• Exercise details
From the listing below, extract each line containing the string "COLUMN".

----- Data segment -----

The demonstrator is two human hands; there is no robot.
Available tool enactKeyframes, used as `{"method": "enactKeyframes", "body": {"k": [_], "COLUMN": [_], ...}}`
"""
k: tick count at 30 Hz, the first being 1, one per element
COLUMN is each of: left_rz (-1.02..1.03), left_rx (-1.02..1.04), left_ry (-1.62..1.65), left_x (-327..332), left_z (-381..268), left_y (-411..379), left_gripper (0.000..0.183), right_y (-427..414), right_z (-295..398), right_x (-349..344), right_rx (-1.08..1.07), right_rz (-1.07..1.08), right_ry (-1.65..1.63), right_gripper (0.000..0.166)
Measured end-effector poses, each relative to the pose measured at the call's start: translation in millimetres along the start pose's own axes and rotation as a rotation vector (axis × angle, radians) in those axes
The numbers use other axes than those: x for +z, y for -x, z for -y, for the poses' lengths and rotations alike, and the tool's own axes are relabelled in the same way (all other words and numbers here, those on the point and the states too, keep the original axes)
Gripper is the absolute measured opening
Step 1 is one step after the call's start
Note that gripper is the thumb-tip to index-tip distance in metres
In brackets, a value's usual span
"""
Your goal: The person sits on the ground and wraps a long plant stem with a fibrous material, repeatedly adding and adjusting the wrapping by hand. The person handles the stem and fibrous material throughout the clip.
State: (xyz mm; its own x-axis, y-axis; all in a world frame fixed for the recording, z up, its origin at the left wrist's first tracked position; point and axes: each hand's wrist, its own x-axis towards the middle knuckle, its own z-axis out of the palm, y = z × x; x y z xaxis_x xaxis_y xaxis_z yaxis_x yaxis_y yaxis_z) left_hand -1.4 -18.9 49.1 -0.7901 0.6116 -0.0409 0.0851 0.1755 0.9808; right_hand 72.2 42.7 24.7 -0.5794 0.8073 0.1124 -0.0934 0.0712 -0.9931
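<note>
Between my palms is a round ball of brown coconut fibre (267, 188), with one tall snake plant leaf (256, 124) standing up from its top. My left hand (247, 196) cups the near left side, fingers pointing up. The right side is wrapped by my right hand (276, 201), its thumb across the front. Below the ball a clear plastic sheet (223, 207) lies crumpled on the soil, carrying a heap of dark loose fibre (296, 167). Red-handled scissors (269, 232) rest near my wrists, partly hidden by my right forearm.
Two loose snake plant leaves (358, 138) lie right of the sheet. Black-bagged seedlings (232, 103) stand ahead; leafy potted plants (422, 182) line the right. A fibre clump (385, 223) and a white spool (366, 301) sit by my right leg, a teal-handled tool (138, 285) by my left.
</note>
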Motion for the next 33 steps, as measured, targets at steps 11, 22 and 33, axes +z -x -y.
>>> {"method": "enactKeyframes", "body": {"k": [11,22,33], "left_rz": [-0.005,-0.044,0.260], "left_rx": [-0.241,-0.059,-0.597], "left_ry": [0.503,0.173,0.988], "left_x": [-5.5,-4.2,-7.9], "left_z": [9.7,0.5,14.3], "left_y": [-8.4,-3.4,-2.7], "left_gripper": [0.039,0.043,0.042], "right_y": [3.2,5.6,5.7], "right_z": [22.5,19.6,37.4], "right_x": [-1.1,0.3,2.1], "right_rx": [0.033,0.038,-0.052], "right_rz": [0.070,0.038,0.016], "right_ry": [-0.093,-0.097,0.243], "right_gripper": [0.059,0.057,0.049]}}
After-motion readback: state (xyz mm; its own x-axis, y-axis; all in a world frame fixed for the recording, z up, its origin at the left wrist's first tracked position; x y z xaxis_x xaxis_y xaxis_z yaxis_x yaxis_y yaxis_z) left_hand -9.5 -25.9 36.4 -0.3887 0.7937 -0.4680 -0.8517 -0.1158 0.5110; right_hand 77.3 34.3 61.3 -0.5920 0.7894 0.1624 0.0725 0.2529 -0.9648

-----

• Exercise result
Available tool enactKeyframes, used as `{"method": "enactKeyframes", "body": {"k": [_], "COLUMN": [_], ...}}`
COLUMN is each of: left_rz (-1.02..1.03), left_rx (-1.02..1.04), left_ry (-1.62..1.65), left_x (-327..332), left_z (-381..268), left_y (-411..379), left_gripper (0.000..0.183), right_y (-427..414), right_z (-295..398), right_x (-349..344), right_rx (-1.08..1.07), right_rz (-1.07..1.08), right_ry (-1.65..1.63), right_gripper (0.000..0.166)

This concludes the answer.